▶ _TASK STATEMENT_: Restate the opening lines of the material below word for word, stopping after the line that contains "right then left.".
== EXERCISE DATA
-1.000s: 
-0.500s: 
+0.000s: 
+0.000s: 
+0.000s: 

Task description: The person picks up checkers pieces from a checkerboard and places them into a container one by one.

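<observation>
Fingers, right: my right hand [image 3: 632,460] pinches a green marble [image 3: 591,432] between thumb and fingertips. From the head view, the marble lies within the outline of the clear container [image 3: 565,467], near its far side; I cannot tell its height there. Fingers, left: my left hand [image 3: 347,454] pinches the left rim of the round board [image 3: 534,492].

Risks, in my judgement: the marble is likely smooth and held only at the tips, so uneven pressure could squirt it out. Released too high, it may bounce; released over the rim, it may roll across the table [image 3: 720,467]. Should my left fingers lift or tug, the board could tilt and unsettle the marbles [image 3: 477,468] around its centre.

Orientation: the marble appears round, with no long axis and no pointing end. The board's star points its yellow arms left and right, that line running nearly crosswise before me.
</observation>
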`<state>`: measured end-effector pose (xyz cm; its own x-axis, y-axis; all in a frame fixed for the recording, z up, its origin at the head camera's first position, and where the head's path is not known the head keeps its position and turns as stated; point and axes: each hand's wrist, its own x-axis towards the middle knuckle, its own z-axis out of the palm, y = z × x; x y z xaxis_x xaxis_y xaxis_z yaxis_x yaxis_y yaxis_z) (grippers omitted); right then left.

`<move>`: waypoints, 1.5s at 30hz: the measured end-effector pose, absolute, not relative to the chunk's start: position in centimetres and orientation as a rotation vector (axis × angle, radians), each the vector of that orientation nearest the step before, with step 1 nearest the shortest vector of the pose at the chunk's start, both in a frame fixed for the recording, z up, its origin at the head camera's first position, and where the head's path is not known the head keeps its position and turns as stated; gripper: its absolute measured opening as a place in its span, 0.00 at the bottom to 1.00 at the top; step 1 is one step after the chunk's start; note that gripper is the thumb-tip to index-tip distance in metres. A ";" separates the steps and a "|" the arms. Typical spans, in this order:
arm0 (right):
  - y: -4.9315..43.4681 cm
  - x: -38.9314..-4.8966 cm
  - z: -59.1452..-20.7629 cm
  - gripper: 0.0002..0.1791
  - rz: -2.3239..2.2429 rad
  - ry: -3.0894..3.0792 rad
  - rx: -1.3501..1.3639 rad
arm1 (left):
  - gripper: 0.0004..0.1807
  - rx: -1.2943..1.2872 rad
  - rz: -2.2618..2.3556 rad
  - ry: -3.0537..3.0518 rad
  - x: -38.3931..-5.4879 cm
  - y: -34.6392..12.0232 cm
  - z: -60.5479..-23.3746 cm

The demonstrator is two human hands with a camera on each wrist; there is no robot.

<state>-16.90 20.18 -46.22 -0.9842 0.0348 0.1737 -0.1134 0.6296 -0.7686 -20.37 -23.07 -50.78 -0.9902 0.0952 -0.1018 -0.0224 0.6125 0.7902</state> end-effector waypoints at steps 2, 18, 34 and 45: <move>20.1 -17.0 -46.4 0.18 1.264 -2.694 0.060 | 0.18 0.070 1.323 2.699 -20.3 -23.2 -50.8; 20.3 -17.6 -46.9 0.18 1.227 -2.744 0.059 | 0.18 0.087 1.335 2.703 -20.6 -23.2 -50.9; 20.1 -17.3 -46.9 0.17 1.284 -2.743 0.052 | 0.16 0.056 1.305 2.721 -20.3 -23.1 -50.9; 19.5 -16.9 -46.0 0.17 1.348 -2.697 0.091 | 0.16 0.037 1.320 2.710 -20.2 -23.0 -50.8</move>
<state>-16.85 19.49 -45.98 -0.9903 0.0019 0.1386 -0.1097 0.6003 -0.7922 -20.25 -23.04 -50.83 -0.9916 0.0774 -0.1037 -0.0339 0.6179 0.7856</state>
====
▶ _FINISHED EXERCISE_:
-1.000s: 
-0.500s: 
+0.000s: 
+0.000s: 
+0.000s: 

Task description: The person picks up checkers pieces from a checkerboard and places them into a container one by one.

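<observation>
Fingers, right: my right hand [image 3: 632,460] pinches a green marble [image 3: 591,432] between thumb and fingertips. From the head view, the marble lies within the outline of the clear container [image 3: 565,467], near its far side; I cannot tell its height there. Fingers, left: my left hand [image 3: 347,454] pinches the left rim of the round board [image 3: 534,492].

Risks, in my judgement: the marble is likely smooth and held only at the tips, so uneven pressure could squirt it out. Released too high, it may bounce; released over the rim, it may roll across the table [image 3: 720,467]. Should my left fingers lift or tug, the board could tilt and unsettle the marbles [image 3: 477,468] around its centre.

Orientation: the marble appears round, with no long axis and no pointing end. The board's star points its yellow arms left and right, that line running nearly crosswise before me.
</observation>
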`<state>`: measured end-effector pose (xyz cm; its own x-axis, y-axis; all in a frame fixed for the recording, z up, its origin at the head camera's first position, and where the head's path is not known the head keeps its position and turns as stated; point and axes: each hand's wrist, its own x-axis towards the middle knuckle, its own z-axis out of the palm, y = z × x; x y z xaxis_x xaxis_y xaxis_z yaxis_x yaxis_y yaxis_z) (grippers omitted); right then left.

No more is needed for this exercise.